The More the Merrier!

21 12 2010

In my Small Group Bible study through Park Community Church in Chicago, I have been reading through Ecclesiastes.  For me that is a challenge.  I don’t always see, hear, or experience the Bible as a life-giving document that inspires me to live a more Christ-like life.  More often I see the Bible as I did growing up- a tool for punishment.  I’ve been reticent to dig into it deeply and yet am starving for the knowledge, wisdom, insight, and healing that it can provide.  I have suspended my fears and just read it.  I’m glad I have, among the many great things I’m learning, the most poignant so far has come from Ecclesiastes 4:8-12.

8 There was a man all-alone; he had neither son nor brother. 
There was no end to his toil, yet his eyes were not content with his wealth. 
“For whom am I toiling,” he asked, “and why am I depriving myself of enjoyment?” 
This too is meaningless— a miserable business! 9 Two are better than one, because they have a good return for their labor: 
10 If either of them falls down, one can help the other up. 
But pity anyone who falls and has no one to help them up. 
11 Also, if two lie down together, they will keep warm.  But how can one keep warm alone? 
12 Though one may be overpowered, two can defend themselves. 
A cord of three strands is not quickly broken.

I read the first part and had an, oh crap he’s talking about me moment.  I immediately identified with the man standing alone- working constantly, rarely content and actually depriving himself of enjoyment!  I’ve been living under the mistaken belief that in order for life to have meaning it must be a struggle- not true, well, not entirely true.  Life is hard work and it is hard work that is best taken on in community, with support and not something to be done alone.

As a therapist I have the privilege to be a professional relationship builder, and yet these relationships alone are not enough to keep me filled, supported, and thriving.  I find an immense amount of satisfaction and joy from my work and though people whom I support surround me, I live my life more like the man in the passage.  I am learning to reach out more often for the same level of support in my own life that I offer others on a daily basis.  As the words in the passage suggest, when I am supported and backed up by another my efforts go farther.  I work harder, have someone to help me up when I fall, and I stay warmer- full of life, energy and vitality.

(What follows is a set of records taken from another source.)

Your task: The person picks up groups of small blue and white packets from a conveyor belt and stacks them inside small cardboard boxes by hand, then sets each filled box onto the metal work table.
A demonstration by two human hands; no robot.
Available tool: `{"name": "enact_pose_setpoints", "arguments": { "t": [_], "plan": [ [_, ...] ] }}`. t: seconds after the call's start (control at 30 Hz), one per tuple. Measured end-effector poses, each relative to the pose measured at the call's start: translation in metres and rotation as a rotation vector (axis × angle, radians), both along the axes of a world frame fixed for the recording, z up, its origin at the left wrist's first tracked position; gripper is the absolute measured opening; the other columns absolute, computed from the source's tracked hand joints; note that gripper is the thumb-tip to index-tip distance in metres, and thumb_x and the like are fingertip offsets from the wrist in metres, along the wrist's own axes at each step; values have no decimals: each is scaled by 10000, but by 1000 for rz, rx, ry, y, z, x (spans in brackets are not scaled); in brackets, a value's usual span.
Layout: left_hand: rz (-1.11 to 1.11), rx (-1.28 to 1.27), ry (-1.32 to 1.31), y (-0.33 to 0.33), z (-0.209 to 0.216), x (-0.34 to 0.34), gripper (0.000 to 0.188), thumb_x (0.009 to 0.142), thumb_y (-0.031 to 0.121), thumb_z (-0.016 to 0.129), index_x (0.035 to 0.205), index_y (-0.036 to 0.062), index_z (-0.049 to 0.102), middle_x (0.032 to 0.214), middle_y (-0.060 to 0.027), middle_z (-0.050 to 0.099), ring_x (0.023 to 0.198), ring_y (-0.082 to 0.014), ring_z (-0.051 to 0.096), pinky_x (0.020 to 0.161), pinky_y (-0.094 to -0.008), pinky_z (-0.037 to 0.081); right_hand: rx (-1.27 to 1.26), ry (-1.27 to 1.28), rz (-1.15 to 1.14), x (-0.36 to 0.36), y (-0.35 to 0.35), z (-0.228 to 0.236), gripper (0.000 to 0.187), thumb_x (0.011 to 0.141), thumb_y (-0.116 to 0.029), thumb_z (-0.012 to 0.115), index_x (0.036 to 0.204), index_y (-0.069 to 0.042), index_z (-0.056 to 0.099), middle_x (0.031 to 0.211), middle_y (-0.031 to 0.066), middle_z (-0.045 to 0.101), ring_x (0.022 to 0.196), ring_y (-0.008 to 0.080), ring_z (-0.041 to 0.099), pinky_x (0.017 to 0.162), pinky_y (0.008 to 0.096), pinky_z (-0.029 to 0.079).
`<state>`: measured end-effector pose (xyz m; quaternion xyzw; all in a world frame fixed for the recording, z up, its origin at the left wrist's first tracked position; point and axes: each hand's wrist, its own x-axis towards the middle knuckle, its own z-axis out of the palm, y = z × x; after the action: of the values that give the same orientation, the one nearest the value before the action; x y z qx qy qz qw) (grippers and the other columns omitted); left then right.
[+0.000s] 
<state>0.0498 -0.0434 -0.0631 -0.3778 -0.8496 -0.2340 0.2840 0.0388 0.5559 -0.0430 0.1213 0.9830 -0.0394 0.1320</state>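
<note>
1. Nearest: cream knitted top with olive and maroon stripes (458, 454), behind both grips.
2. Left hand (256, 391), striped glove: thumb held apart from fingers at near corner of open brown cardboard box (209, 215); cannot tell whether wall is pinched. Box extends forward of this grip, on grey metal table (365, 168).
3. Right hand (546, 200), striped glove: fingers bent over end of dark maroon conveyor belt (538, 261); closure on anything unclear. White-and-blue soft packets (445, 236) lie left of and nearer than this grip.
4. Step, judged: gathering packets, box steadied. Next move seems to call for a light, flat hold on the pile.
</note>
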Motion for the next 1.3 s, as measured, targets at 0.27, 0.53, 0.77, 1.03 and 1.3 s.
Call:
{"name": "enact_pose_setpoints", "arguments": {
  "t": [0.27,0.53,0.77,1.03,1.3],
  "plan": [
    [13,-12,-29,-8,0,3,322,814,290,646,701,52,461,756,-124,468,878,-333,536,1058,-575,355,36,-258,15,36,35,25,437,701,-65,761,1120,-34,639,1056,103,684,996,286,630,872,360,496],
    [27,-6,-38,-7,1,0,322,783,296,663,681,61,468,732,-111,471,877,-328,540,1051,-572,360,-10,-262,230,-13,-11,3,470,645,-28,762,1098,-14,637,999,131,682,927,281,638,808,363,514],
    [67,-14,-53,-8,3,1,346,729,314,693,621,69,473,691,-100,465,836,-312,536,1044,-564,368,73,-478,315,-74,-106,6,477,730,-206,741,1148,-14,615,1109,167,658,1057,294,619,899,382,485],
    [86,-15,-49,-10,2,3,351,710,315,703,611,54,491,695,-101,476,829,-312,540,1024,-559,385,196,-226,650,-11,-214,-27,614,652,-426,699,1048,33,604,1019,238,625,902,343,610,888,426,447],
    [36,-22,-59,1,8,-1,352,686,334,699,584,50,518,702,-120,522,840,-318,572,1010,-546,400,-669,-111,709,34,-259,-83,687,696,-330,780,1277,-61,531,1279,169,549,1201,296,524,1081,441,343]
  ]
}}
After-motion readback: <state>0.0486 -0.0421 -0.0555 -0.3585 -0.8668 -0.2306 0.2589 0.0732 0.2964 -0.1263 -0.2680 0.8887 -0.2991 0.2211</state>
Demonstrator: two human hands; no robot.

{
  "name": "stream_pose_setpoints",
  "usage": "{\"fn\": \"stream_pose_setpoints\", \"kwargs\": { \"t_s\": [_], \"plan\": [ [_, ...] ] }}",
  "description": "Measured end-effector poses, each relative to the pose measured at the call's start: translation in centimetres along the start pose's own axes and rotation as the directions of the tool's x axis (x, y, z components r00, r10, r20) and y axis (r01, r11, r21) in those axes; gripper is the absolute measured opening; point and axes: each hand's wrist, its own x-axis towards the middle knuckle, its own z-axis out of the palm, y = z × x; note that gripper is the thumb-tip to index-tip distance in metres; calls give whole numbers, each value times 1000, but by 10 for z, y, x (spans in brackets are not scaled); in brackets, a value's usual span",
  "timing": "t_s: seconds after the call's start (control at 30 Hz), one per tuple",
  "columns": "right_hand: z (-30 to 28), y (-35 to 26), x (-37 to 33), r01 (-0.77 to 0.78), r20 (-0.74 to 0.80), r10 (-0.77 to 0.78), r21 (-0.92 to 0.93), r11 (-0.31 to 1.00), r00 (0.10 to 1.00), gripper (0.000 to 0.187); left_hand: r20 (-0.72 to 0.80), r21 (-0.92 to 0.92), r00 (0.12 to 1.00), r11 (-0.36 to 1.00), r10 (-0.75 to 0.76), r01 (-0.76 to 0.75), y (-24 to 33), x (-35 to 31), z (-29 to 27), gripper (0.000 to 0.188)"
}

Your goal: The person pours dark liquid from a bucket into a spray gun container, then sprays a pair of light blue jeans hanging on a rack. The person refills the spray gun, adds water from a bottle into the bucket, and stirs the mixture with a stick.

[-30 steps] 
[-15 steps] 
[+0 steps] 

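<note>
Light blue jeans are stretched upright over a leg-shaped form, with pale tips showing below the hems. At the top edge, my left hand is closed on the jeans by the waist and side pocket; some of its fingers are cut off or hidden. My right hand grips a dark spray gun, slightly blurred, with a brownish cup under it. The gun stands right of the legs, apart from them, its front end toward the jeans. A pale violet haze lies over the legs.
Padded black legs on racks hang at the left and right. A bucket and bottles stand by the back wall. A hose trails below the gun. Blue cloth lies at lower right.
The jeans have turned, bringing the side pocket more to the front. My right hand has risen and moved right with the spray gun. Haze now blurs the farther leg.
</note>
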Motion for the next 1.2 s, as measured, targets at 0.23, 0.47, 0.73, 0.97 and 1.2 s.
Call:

Through my employment at the Center for Christian Life Enrichment I have experienced the value of community and groups.  On faith I have done the unthinkable, and risked pain, rejection, and hurt by getting involved in my own personal growth work receiving group and individual support.  I am allowing myself to trust more than I have in the past and I am seeing the positive effects permeate my life.  I am less concerned with personal failure and utter destruction.  I have instead created for myself, through intention and support, the network of support I need to be constantly growing, learning, and playing in this world.